■ **Records provided**
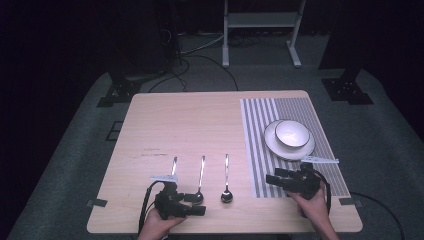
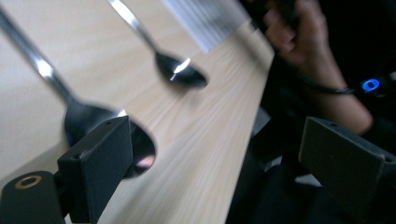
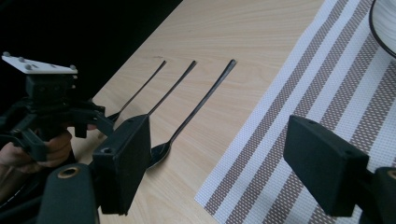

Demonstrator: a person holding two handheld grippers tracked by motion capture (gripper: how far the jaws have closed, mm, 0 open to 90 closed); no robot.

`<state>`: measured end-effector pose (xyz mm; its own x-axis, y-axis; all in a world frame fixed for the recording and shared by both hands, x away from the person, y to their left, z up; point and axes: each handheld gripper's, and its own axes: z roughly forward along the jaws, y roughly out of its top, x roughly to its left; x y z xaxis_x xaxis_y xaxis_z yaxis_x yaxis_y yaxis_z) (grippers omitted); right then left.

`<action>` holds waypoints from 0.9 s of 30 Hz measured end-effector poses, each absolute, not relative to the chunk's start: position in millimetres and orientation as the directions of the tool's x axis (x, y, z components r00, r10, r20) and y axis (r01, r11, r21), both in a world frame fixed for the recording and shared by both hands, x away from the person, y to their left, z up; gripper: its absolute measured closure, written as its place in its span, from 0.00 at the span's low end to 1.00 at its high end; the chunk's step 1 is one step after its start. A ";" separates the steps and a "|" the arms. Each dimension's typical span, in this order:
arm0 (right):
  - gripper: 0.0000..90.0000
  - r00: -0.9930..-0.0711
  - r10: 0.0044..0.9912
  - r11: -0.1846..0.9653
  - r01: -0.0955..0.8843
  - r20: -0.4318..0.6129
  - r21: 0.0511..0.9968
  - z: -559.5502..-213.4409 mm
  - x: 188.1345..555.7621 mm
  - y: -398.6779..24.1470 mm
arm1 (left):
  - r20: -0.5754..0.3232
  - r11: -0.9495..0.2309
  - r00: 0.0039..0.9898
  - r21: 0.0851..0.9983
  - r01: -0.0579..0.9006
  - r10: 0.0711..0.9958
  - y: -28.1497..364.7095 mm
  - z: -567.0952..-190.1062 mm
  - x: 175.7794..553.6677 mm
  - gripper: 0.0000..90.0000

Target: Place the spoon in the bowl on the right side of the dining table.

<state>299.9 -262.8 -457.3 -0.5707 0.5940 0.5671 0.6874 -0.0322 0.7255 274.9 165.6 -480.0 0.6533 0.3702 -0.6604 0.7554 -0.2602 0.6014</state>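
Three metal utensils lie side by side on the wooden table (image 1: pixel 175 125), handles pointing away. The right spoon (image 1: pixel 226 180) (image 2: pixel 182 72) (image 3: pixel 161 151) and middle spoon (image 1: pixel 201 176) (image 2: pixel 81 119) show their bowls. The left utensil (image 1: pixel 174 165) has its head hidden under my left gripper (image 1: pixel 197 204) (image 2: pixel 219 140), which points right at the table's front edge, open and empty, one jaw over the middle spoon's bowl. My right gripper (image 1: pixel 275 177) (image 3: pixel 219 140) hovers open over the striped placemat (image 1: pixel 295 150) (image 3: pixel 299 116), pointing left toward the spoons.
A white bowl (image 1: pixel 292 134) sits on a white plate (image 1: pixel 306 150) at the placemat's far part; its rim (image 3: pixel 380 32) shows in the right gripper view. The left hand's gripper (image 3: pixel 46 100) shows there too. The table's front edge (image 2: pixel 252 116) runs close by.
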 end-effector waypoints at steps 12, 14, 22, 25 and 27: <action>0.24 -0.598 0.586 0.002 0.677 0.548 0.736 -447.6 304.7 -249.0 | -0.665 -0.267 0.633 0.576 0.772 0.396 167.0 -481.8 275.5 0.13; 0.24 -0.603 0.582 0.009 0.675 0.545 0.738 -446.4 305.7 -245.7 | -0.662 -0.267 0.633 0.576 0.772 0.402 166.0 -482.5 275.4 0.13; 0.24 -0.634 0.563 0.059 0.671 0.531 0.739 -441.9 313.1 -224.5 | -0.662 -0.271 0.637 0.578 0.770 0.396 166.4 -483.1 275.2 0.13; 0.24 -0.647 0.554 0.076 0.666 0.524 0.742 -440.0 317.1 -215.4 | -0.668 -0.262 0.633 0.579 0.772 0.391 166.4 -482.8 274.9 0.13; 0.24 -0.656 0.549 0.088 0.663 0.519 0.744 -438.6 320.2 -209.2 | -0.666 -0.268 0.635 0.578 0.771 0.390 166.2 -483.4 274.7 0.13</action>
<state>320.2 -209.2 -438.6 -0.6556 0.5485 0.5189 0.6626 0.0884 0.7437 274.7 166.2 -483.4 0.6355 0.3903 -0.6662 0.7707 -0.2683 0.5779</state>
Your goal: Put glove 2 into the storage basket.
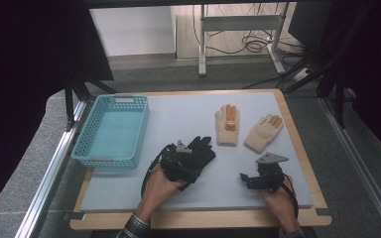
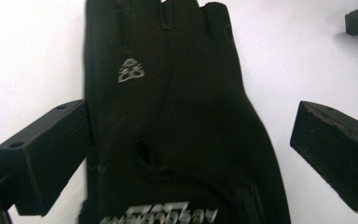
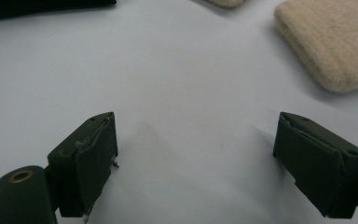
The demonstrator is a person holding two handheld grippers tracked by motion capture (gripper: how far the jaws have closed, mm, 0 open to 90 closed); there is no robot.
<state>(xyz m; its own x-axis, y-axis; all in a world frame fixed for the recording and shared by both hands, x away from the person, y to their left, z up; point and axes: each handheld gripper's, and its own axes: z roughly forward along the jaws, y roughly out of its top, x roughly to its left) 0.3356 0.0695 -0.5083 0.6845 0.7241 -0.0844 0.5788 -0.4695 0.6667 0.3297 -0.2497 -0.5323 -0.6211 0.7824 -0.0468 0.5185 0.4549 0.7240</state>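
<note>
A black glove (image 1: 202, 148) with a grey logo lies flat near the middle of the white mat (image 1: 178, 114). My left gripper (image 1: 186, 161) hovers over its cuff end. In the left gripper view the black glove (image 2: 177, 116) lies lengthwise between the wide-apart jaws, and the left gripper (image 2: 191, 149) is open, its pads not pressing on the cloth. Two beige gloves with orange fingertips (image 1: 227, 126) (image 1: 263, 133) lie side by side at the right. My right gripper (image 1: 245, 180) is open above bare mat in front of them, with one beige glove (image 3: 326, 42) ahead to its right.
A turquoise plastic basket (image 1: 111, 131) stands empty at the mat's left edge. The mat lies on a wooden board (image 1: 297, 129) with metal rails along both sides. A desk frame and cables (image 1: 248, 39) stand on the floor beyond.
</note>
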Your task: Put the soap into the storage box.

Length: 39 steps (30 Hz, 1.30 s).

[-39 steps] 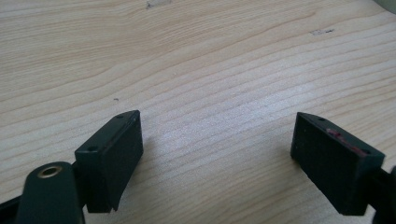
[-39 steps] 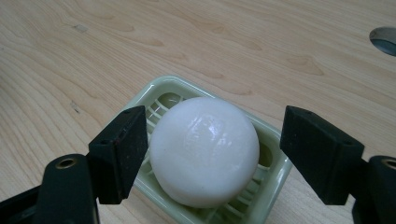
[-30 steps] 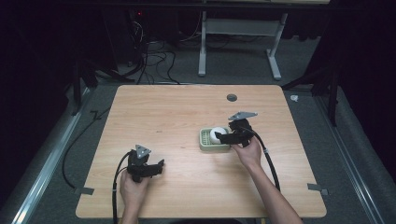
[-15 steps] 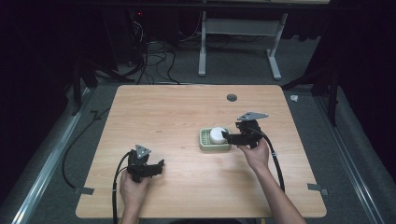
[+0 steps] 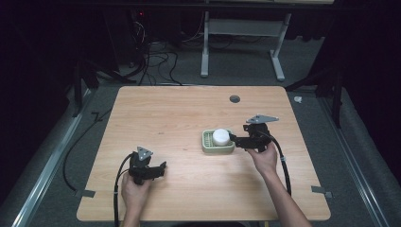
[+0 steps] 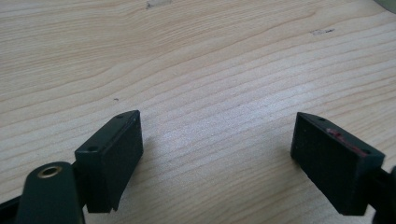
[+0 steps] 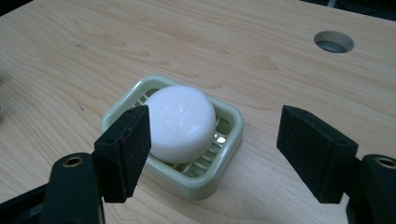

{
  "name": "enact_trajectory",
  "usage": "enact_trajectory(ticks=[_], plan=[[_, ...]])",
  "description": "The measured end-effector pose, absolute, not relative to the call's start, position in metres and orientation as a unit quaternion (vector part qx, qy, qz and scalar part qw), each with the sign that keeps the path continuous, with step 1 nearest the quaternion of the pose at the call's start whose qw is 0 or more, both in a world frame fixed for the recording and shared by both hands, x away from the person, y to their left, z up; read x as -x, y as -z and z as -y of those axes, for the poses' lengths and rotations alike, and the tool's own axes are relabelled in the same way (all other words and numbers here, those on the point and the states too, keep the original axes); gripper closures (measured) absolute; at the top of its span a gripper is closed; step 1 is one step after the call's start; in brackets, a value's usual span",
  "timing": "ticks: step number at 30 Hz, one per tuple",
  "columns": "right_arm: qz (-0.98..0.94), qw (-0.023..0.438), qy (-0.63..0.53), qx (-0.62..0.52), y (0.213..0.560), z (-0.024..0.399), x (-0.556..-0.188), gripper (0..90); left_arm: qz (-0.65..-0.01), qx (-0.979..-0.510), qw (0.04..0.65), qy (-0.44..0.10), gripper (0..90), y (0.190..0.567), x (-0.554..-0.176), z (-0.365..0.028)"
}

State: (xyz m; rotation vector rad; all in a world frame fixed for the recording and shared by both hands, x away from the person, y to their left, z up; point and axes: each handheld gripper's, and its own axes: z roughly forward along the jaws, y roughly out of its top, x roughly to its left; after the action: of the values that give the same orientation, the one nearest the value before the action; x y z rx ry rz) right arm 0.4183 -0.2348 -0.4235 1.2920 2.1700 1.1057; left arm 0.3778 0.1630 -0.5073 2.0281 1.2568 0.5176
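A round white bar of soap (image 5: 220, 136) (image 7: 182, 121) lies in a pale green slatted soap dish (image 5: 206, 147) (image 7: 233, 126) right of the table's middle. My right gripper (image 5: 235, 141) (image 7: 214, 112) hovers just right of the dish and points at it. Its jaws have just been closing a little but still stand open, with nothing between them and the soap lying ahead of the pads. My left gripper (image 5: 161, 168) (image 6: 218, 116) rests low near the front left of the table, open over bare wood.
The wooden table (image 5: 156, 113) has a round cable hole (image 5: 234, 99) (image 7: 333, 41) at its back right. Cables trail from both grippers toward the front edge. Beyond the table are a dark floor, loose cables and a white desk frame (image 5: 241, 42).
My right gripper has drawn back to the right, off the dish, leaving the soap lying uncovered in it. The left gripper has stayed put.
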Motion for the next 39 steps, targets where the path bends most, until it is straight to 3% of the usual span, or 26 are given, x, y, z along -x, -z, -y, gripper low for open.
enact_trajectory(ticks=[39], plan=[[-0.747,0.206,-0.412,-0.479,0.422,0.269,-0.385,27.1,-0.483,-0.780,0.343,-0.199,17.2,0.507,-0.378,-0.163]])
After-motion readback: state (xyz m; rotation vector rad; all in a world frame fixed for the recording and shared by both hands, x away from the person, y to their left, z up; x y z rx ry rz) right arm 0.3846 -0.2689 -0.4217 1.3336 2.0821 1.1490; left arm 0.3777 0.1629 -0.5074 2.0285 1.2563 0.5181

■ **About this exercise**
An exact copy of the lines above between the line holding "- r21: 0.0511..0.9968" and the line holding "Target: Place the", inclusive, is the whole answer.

■ **Answer to the exercise**
  - r21: 0.0511..0.9968
  - z: -559.5502..-213.4409 mm
  - x: 188.1345..555.7621 mm
  - y: -398.6779..24.1470 mm
arm1 (left):
  - r20: -0.5754..0.3232
  - r11: -0.9495..0.2309
  - r00: 0.0039..0.9898
  - r21: 0.0851..0.9983
  - r01: -0.0579..0.9006
  - r10: 0.0711..0.9958
  - y: -28.1497..364.7095 mm
  - z: -567.0952..-190.1062 mm
  - x: 175.7794..553.6677 mm
  - gripper: 0.0000..90.0000

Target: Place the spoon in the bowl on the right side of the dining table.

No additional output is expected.